If I do something like raise the font size, then I need to go to Pages window and add more pages to hold the text. Smart Text Reflow is supposed to do this but, as a rule, it doesn’t work. To move the jammed text out of the last written page and into the new blank pages, use the Selection Tool cursor click on the last jammed page and find a little + at the bottom. Click on that to load the text into the cursor. Then HOLD DOWN SHIFT KEY and click in the next blank page. If you don’t hold down the frikking Shift key, only one page’s worth of text flows.

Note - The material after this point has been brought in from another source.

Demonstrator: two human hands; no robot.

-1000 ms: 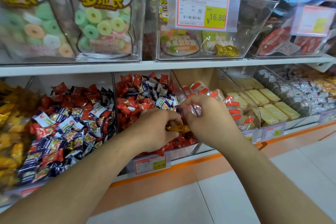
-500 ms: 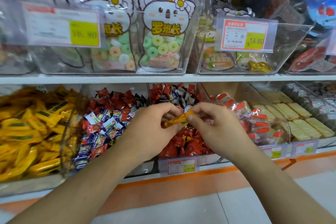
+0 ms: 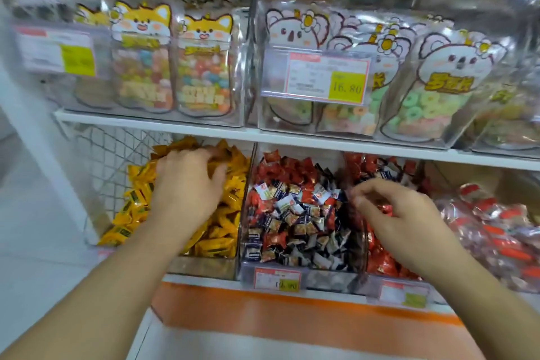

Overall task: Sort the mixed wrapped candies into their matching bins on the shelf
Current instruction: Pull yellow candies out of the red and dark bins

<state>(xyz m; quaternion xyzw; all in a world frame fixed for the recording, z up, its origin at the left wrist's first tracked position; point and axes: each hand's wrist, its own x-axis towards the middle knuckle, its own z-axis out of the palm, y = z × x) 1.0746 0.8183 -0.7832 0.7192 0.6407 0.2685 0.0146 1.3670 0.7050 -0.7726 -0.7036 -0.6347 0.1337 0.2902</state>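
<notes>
Shop shelving (image 3: 292,137) carries clear bins on two tiers. Left hand (image 3: 190,184) rests palm-down in the yellow candy bin (image 3: 201,267), fingers curled into the yellow wrapped candies (image 3: 222,231); whether it holds one cannot be told. Judged: a stray is being returned there. Right hand (image 3: 400,213) hovers loosely curled over the red candy bin (image 3: 388,280), apparently empty, beside the mixed red-and-navy candies (image 3: 295,213). Bagged ring gummies (image 3: 420,108) stand above.
</notes>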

It seems to work better if you add spreads rather than pages, there’s more likelihood of the flow working. Also be sure that all the new pages have text frames.

Switch Fonts

I had Garamond Premier Pro 12 point in Turing & Burroughs, and I switched to Electra 12 point. Garamond is a little lumpy and heavy and squat. Electra 12 jacks up the page count from 290 to 314. Seemed like too big. If I use 11.5 point size I only add 2 pages. Then I printed samples and decided I didn’t like Electra, it’s too puny, the lines almost break, they’re thin. Fuck! I stupidly bought regular, italic, and bold and bold italic of Electra, for $29 each. Oh well. Now I’m using Adobe Caslon Pro, which comes in at 302 pages and looks nice, at least right now I think it does. Also this font was already on my machine.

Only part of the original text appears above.